▸ **Exercise**
The answer must consist of every line in the records below that contains the string "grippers".

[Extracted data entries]
....

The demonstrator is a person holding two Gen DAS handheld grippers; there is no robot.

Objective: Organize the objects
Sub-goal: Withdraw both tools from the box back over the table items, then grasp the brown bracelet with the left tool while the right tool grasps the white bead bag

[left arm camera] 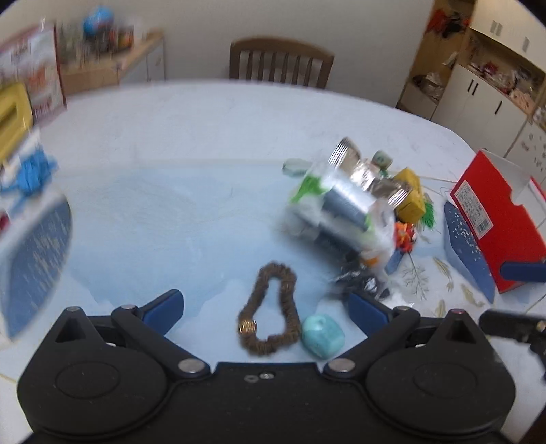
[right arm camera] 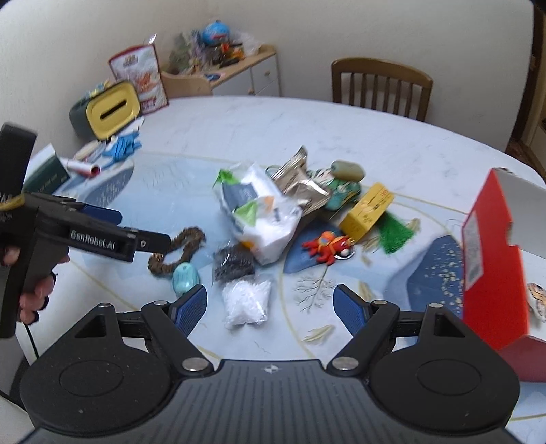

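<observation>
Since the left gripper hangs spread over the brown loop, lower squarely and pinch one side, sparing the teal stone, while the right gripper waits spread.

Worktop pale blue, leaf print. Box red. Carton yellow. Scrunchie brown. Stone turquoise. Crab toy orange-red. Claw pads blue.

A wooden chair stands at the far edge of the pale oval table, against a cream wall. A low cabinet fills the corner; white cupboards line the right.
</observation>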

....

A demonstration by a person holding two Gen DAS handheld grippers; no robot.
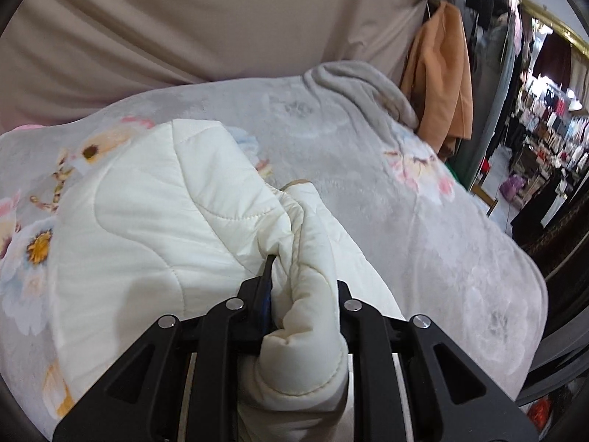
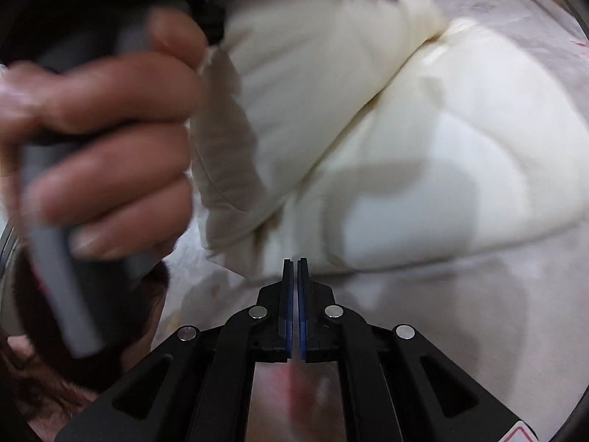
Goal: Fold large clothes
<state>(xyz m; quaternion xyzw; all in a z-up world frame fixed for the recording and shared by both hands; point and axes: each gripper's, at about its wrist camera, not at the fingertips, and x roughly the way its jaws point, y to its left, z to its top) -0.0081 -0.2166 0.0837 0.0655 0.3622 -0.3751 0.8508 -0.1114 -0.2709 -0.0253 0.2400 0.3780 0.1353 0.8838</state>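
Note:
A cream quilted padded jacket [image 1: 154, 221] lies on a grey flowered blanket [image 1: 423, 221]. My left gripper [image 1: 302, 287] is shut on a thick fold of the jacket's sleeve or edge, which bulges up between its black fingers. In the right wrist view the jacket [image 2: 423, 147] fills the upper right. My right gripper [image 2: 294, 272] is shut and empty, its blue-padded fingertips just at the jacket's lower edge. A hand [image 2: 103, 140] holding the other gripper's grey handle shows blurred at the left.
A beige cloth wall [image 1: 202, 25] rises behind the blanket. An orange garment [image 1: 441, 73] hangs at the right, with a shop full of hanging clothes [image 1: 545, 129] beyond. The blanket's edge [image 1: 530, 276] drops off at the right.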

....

▸ **Answer space**
The demonstrator is a person holding two Gen DAS handheld grippers; there is no robot.
A demonstration by a person holding two Gen DAS handheld grippers; no robot.

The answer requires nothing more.